Discussion in 'Yamaha' started by Mr. Yamaha, Nov 16, 2016.

  1. Uncle Paul

    Uncle Paul AK Subscriber Subscriber

    Messages:
    1,559
    Location:
    Portland, OR
    As usual, very nice work! You are definitely inspiring changes in my own restoration efforts.

    As to how tight, here is the Sil-Pad thermal performance data sheet from Bergquist showing thermal effectiveness vs mounting pressure for it's products. How that translates to how much you tighten the mounting screws.
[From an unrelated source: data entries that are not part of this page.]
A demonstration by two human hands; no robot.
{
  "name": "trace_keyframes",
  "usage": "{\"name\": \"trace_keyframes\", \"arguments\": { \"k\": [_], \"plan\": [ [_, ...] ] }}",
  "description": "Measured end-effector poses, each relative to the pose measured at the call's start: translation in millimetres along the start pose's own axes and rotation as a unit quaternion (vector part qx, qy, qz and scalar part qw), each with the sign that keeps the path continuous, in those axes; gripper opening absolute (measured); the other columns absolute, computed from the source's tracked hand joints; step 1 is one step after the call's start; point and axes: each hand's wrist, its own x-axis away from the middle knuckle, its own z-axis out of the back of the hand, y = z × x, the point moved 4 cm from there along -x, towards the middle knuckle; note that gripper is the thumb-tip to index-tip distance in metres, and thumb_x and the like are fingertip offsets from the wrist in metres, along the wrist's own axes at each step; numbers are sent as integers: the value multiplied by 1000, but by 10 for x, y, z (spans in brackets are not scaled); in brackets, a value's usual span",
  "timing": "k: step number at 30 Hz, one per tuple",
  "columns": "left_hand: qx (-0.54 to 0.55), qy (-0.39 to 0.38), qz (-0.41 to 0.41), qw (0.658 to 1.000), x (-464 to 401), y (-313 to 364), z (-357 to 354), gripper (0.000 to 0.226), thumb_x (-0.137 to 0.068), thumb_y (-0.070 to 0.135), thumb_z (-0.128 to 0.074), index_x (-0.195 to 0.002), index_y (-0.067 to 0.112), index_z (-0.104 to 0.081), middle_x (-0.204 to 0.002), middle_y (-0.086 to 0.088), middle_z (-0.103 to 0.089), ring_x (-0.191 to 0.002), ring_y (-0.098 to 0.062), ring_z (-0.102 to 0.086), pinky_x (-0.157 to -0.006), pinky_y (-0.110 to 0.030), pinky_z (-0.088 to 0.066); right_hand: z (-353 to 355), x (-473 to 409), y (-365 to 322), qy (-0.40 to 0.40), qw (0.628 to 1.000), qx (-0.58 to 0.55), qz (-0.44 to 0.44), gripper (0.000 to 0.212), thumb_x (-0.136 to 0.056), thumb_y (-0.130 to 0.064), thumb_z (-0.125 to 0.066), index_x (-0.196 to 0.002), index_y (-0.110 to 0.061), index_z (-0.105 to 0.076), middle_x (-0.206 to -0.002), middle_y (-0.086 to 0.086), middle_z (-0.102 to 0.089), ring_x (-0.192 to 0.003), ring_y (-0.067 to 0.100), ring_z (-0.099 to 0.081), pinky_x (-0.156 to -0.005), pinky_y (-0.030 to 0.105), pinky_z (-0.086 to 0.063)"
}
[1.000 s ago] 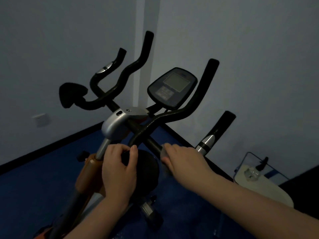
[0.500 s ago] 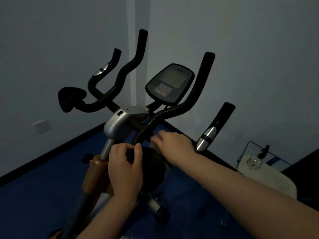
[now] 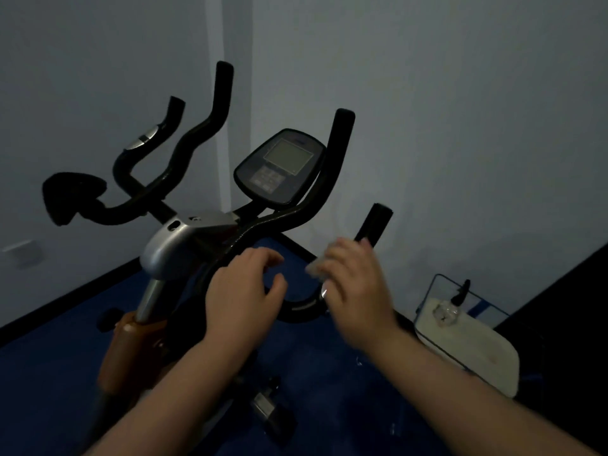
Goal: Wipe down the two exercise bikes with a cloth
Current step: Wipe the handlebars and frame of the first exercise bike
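Observation:
A black exercise bike stands in a room corner, with curved handlebars (image 3: 296, 212), a dark console (image 3: 279, 166) and a silver stem cap (image 3: 171, 245). My right hand (image 3: 355, 287), blurred, grips a small pale cloth (image 3: 312, 268) against the lower right handlebar, just below its upright black grip (image 3: 375, 222). My left hand (image 3: 243, 291) hovers over the middle of the bars with fingers loosely spread and holds nothing. A second bike is not in view.
A white flat object with a thin frame and a small clear item on it (image 3: 467, 343) lies on the blue floor (image 3: 329, 373) at the right. A pedal (image 3: 266, 406) sticks out below. A wall socket (image 3: 23, 253) sits low on the left wall.
My left hand has let go of the round black knob and lifted. My right hand has slid with the cloth to the right, from the centre of the bars to the right grip.

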Motion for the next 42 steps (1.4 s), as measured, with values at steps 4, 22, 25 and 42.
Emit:
{"name": "trace_keyframes", "arguments": {
  "k": [4,22,25,42],
  "plan": [
    [-80,-29,-14,996,7,-19,-53,18,-86,36,-55,-101,32,-65,-97,13,-68,-89,-10,-62,-75,-30,-41,-146,83,-95,12,988,1,155,20,-91,-17,-54,-86,-11,-71,-87,6,-66,-95,23,-57,-96,40,-41],
    [-118,-55,15,991,-13,29,-33,6,-82,34,-63,-79,36,-67,-75,18,-64,-81,-8,-61,-69,-28,-34,240,-588,622,209,975,-57,42,10,-82,-9,-66,-74,-7,-70,-84,7,-64,-94,19,-57,-109,46,-32],
    [-118,-57,17,991,-17,22,-35,6,-81,34,-64,-75,36,-66,-71,21,-61,-80,-5,-60,-68,-27,-32,171,-587,589,279,927,-200,-150,10,-89,-12,-62,-96,-8,-68,-100,4,-60,-98,15,-55,-91,34,-47],
    [-136,-72,2,988,-29,35,-49,8,-81,37,-63,-74,36,-65,-66,21,-52,-80,-8,-59,-68,-28,-33,-54,-417,482,327,757,-377,-421,18,-98,-30,-46,-113,-34,-56,-103,-20,-61,-93,-13,-56,-74,-1,-40]
  ]
}}
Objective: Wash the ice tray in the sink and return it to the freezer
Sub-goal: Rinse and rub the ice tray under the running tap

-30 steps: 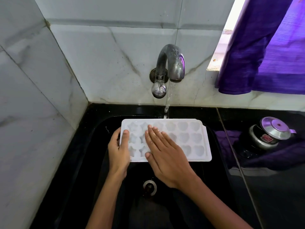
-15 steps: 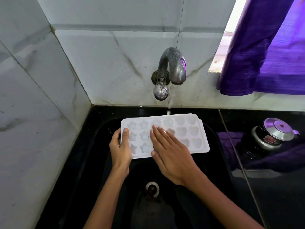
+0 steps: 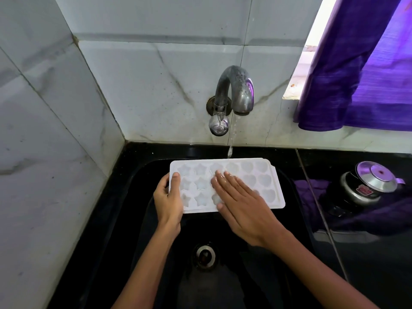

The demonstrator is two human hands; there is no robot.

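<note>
Fingers of left hand (image 3: 167, 201) grip ice tray (image 3: 270, 192); right hand (image 3: 242, 204) fingers flat on it.

— What is the person wearing on the arms?

— Nothing is showing: both forearms are running bare from the wrists to the bottom edge, with no sleeve in view.

— Anything on the left hand (image 3: 167, 202)?

— No ring, no band, no watch is showing; the nails are looking short and plain.

— And the right hand (image 3: 244, 210)?

— The same, bare at wrist and fingers (image 3: 225, 182), which are glistening wet toward twelve o'clock.
</note>
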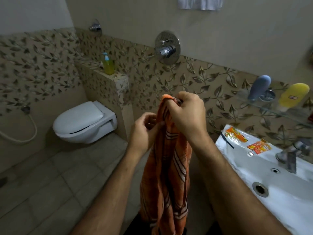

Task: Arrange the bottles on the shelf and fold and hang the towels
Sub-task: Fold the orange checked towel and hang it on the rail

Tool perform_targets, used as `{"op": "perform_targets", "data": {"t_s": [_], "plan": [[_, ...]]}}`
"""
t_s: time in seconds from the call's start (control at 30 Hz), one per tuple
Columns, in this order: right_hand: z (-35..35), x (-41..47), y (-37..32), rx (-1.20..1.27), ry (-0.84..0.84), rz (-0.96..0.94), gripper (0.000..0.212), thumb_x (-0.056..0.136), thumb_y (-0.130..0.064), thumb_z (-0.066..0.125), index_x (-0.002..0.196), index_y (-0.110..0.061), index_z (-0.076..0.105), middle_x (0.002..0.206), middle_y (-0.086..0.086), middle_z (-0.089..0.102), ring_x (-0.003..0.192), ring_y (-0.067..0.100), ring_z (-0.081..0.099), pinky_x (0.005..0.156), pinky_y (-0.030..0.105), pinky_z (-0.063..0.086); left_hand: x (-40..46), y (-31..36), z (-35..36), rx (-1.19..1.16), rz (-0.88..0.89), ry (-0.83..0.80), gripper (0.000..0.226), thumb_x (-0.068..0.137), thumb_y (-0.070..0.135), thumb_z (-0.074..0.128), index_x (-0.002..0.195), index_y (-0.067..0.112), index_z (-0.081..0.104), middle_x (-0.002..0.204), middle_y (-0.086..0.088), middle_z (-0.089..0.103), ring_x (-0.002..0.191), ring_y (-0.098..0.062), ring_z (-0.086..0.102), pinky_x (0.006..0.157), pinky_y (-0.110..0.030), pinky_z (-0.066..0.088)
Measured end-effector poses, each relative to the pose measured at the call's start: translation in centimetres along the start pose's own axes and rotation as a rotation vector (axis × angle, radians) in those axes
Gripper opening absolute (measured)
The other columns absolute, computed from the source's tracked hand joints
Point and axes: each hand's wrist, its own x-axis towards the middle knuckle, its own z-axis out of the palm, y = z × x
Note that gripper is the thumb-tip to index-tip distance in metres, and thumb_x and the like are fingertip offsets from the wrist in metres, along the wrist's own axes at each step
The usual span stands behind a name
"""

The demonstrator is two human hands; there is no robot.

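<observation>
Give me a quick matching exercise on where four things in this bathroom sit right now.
Things:
1. orange towel
2. green soap bottle
3. yellow bottle
4. white towel

Places:
A. glass shelf above the sink
B. high on the wall
C. ledge above the toilet
D. held in both hands

Pairs: 1-D, 2-C, 3-A, 4-B
</observation>
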Motion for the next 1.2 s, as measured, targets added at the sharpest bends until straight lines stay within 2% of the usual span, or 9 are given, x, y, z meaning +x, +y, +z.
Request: {"op": "perform_targets", "data": {"t_s": [0.2,0.37,0.53,0.63,0.73,0.87,1.0,1.13,1.2], "plan": [[-2.4,-0.9,1.6,0.040,-0.014,0.070,0.010,0.087,-0.022,0.062,0.097,-0.024,0.065,0.077,-0.019,0.059,0.074,0.002,0.060,0.072,0.027,0.053,-2.5,-3.9,-0.6,0.119,-0.205,0.227,0.018,0.094,0.014,0.059,0.081,0.027,0.063,0.069,0.006,0.067,0.065,-0.016,0.063,0.058,-0.032,0.050],[-2.7,-2.6,4.6,-0.071,-0.067,0.055,0.010,0.085,-0.023,0.057,0.076,-0.019,0.058,0.075,-0.003,0.058,0.073,0.017,0.053,0.064,0.032,0.039,-2.2,-0.4,-0.8,0.098,-0.015,0.226,0.023,0.092,0.015,0.061,0.073,0.028,0.064,0.064,0.014,0.063,0.065,0.001,0.059,0.065,-0.022,0.047],[-0.7,-4.6,4.2,0.340,-0.204,0.245,0.023,0.084,-0.018,0.047,0.061,-0.020,0.042,0.058,-0.009,0.047,0.063,0.012,0.046,0.060,0.034,0.036,-0.9,3.5,0.2,0.320,0.088,0.066,0.014,0.082,0.028,0.066,0.069,0.024,0.068,0.068,0.011,0.068,0.069,-0.007,0.064,0.067,-0.032,0.051],[-0.8,-5.3,3.9,0.693,-0.402,0.360,0.005,0.090,-0.013,0.058,0.093,-0.017,0.058,0.081,-0.008,0.065,0.072,0.005,0.061,0.068,0.023,0.048,-0.8,4.3,-0.2,0.270,0.031,-0.011,0.013,0.083,0.026,0.067,0.070,0.024,0.071,0.068,0.009,0.068,0.068,-0.008,0.063,0.068,-0.037,0.052],[-1.2,-5.1,4.2,0.579,-0.600,0.306,0.057,0.072,-0.035,0.081,0.122,-0.022,0.057,0.110,0.001,0.070,0.101,0.013,0.070,0.089,0.030,0.056,-0.8,5.0,-0.6,0.192,-0.019,-0.208,0.012,0.082,0.028,0.067,0.076,0.019,0.072,0.074,-0.002,0.071,0.070,-0.010,0.063,0.068,-0.033,0.052],[-1.7,-4.5,3.5,0.696,-0.535,0.300,0.007,0.089,-0.009,0.068,0.092,-0.011,0.074,0.082,0.004,0.075,0.079,0.018,0.071,0.081,0.035,0.054,-0.9,3.7,-2.7,0.077,-0.096,-0.267,0.013,0.083,0.028,0.072,0.077,0.017,0.070,0.068,-0.002,0.066,0.064,-0.009,0.060,0.061,-0.022,0.048],[-3.5,-2.5,3.0,0.940,-0.324,0.453,0.021,0.094,-0.006,0.057,0.076,-0.012,0.066,0.066,0.002,0.070,0.065,0.015,0.068,0.069,0.032,0.057,-3.0,-1.5,-4.6,0.101,-0.264,-0.430,0.020,0.086,0.026,0.062,0.078,0.008,0.066,0.058,0.006,0.058,0.051,-0.002,0.049,0.051,-0.016,0.037],[-2.5,-1.9,4.7,0.408,-0.290,0.350,0.007,0.088,-0.021,0.067,0.087,-0.016,0.070,0.080,0.002,0.073,0.076,0.017,0.070,0.077,0.045,0.060,-3.4,-3.7,-4.0,0.005,-0.203,-0.151,0.024,0.097,0.020,0.053,0.090,0.002,0.066,0.081,-0.006,0.063,0.076,-0.008,0.058,0.072,-0.025,0.045],[-2.1,-2.1,5.1,0.001,-0.331,0.259,0.043,0.079,-0.034,0.076,0.117,-0.023,0.061,0.108,0.001,0.072,0.098,0.021,0.068,0.089,0.043,0.056,-2.6,-2.2,-3.8,0.048,-0.118,-0.104,0.024,0.094,0.028,0.053,0.087,0.010,0.067,0.080,-0.004,0.064,0.076,-0.010,0.059,0.071,-0.026,0.046]]}}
I would assume that you would mount the same as with mica and grease - tight enough to give a reasonable amount of pressure and keeping the hardware from loosening but not so tight as to distort the transistor case.
    http://www.bergquistcompany.com/pdfs/techLibrary/Sil Pad Overview.pdf

    I am curious as to which silpad you are using - I was planning on a K10, but looking at those charts there may be some better options from a thermal perspective, though not sure if the difference is meaningful.
     
  2. Mr. Yamaha

    Mr. Yamaha With a hint of Kenwood Subscriber

    Messages:
    463
    Location:
    Haarlem, The Netherlands
    Thanks. The silpads I have are from Aavid Thermalloy: https://www.aavid.com/products/thermal-interface/thermalsil/53-03-2g

    They can be ordered at Mouser.

    My biggest problem at the moment is the power switch. Which is unrepairable. The solder legs were so brittle that at first during other works one leg broke off. So it was still usable for a Triac power switch upgrade. When I went on that journey today two other legs broke off like they were made of cookie crumbles. Then I tried to dismantle it in order to check whether I could make new legs myself and a few parts flew across the kitchen. Very unfortunate and most likely not my day today :no:

    I was even tearing down my CT-600 and CT-810 to see whether they had similair switches, but they are quite different and can't be mounted in the same frame holes as the original.

    So, I'm in desperate need of a power switch. Searched the net and the Bay, no luck so far...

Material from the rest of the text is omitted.